India grows a variety of coarse grains — including sorghum, pearl millet, maize, barley, and finger millet — as well as many ‘small millets’ such as kodo millet, little millet, foxtail millet, proso millet, and barnyard millet.

However, the land devoted to cultivating millets has been steadily shrinking. According to a 2014 agricultural ministry status paper, the area under coarse grains shrank from 44.35 million hectares to 26.42 million hectares between the years 1966 and 2012.

The paper blamed India’s ‘green revolution’ in the mid-1960s, which focused on cultivation of wheat and rice to meet food security demands, for the decline of the area of coarse cereals. While wheat and rice received research, extension and market support, on the supply side there was a marked shift away from coarse grains, which it says had negative consequences for dietary micronutrients.

Relying on India’s National Sample Survey of Consumption Expenditure (2011‒12), Rao and his colleagues determined that around 500 million people, or more than two-thirds of the Indian population, are now affected by deficiencies in protein and micronutrients such as iron, zinc, and vitamin A.

“We compared nutritional information for different food types including rice, cereals, meat, and dairy products and looked at costs to households and levels of GhG emissions in various scenarios, including those with subsidies,” says Rao.

The worst of these life-threatening deficiencies is iron (90 percent), followed by Vitamin A (85 percent) and protein (50 percent).

The study also shows that micronutrient deficiency to be worse in India’s urban areas than in the rural hinterland.

Devinder Sharma, a leading agro-economist, agrees. Sharma is chair of the Forum for Biotechnology and Food Security, a New Delhi-based collective of agriculture scientists, economists, biotechnologists, farmers, and environmentalists. “The result of policies that orphaned coarse grains, while favouring fine grains and cash crops such as soybeans and cotton, is now painfully evident as widespread micronutrient deficiencies,” he says.

Rao tells SciDev.Net that nutrient deficiencies were found less in the wheat-eating northern and western areas of the country than in the south and east, where rice is the staple food. “We have very detailed results in our study for optimal diets by region, but the main outcome for all regions is the need to shift away from rice,” he says.

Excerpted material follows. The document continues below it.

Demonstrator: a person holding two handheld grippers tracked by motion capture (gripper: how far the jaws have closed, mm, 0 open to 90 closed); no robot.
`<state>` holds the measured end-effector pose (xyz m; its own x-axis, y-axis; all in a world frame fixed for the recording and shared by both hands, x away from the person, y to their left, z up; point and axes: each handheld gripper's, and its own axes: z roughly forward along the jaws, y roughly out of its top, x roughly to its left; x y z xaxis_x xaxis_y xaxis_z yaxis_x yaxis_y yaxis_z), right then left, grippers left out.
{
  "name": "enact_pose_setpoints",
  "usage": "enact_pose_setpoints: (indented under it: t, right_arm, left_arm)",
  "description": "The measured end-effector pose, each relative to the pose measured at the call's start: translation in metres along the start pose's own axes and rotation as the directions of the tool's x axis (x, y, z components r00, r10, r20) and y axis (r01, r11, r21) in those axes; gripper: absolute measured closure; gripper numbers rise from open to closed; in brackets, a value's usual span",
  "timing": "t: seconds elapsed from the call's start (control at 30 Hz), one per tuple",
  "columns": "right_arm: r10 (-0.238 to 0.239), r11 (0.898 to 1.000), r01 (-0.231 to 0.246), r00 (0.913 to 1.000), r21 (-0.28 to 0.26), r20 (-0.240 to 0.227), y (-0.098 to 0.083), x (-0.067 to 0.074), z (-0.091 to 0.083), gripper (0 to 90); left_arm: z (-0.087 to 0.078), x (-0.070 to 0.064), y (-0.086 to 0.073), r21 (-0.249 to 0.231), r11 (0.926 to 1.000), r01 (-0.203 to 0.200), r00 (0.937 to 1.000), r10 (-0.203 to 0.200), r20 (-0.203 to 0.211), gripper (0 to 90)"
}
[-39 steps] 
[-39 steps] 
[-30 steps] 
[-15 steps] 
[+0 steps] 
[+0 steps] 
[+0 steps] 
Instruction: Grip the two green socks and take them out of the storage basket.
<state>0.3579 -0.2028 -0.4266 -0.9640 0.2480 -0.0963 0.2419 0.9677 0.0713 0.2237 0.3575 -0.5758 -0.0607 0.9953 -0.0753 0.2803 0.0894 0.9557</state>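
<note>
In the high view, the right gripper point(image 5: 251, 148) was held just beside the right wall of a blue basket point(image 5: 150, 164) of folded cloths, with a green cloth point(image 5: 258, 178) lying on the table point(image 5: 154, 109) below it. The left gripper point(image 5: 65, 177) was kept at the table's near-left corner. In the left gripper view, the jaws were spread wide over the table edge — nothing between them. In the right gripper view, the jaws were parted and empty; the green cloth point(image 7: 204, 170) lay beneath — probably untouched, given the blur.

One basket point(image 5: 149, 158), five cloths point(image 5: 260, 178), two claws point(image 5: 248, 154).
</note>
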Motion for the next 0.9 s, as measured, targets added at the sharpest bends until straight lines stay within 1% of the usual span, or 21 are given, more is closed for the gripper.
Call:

According to Rao, nutrient deficiency can be overcome within existing household budgets by diversifying diets to include coarse cereals, pulses, and leafy vegetables, and by reducing rice intake.

Additionally, if the suggested dietary changes are made, India’s agricultural GhG emissions could be reduced by up to 25 per cent, according to the study. Rice paddies are a human-made source of methane, a GhG, but one that can be controlled.

Methane is produced by bacteria that digest straw ploughed back into fields in paddy fields to enrich it. Carbon dioxide is released when farmers resort to burning as a cheap way to get rid of agricultural residues.

However, current agricultural and food pricing policies may act as an impediment to dietary shifts, Rao says.